I’ve been looking at high availability solutions such as heartbeat, and keepalived to failover when an haproxy load balancer goes down. I realised that although we would like high availability it’s not really a requirement at this point in time to do it to the extent of the expenditure on having 2 load balancer instances running at any one time so that we get instant failover (particularly as one lb is going to be redundant in our setup).
My alternate solution is to fire up a new load balancer EC2 instance from an AMI if the current load balancer has stopped working and associate it to the elastic ip that our domain name points to. This should ensure that downtime is limited to the time it takes to fire up the new instance and associate the elastic ip, which given our current circumstance seems like a reasonably cost effective solution to high availability, particularly as we can easily do it multi-av zone. I am looking to do this using the following steps:
- Prepare an AMI of the load balancer
- Fire up a single ec2 instance acting as the load balancer and assign the Elastic IP to it
- Have a micro server ping the current load balancer at regular intervals (we always have an extra micro server running anyway)

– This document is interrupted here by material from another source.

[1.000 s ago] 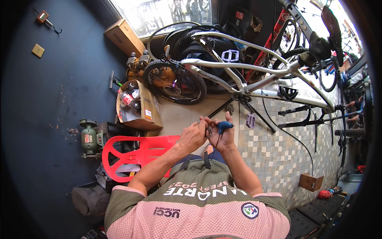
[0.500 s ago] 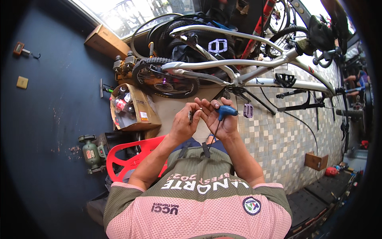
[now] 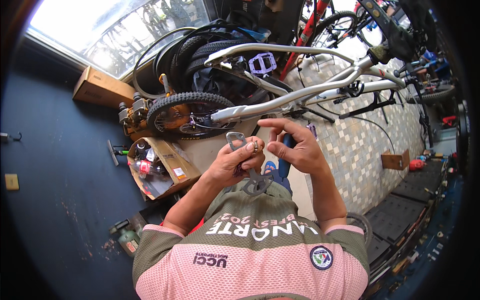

- If the ping times out, fire up a new EC2 instance using the load balancer AMI
- Associate the elastic ip to the new instance
- Shut down the old load balancer instance
- Repeat step 3 onwards with the new instance
I know how to run the commands in my script to start up and shut down EC2 instances, associate the elastic IP address to an instance, and ping the server.
My question is what would be a suitable ping here? Would a standard ping suffice at regular intervals, and what would be a good interval? Or is this a rather simplistic approach and there is a smarter health check that I should be doing?
Also if anyone foresees any problems with this approach please feel free to comment
I understand exactly where you’re coming from, my company is in the same position. We care about having a highly available fault tolerant system however the overhead cost simply isn’t viable for the traffic we get.
That being said. I find the ELB’s provided by amazon are a better solution for me. I’m not sure what the reasoning is behind using HAProxy but I recommend investigating the ELB’s as they will allow you to do things such as auto-scaling etc.
For each ELB you create amazon creates one load balancer in each zone that has an instance registered. These are still vulnerable to certain problems during severe outages at amazon like the one described above. For example during this downtime I could not add new instances to the load balancers but my current instances ( the ones not affected by the power outage ) were still serving requests.
UPDATE 2013-09-30
Recently we’ve changed our infrastructure to use a combination of ELB and HAProxy. I find that ELB gives the best availability but the fact that it uses DNS load balancing doesn’t work well for my application. So our setup is ELB in front of a 2 node HAProxy cluster. Using this tool HAProxyCloud I created for AWS I can easily add auto scaling groups to the HAProxy servers.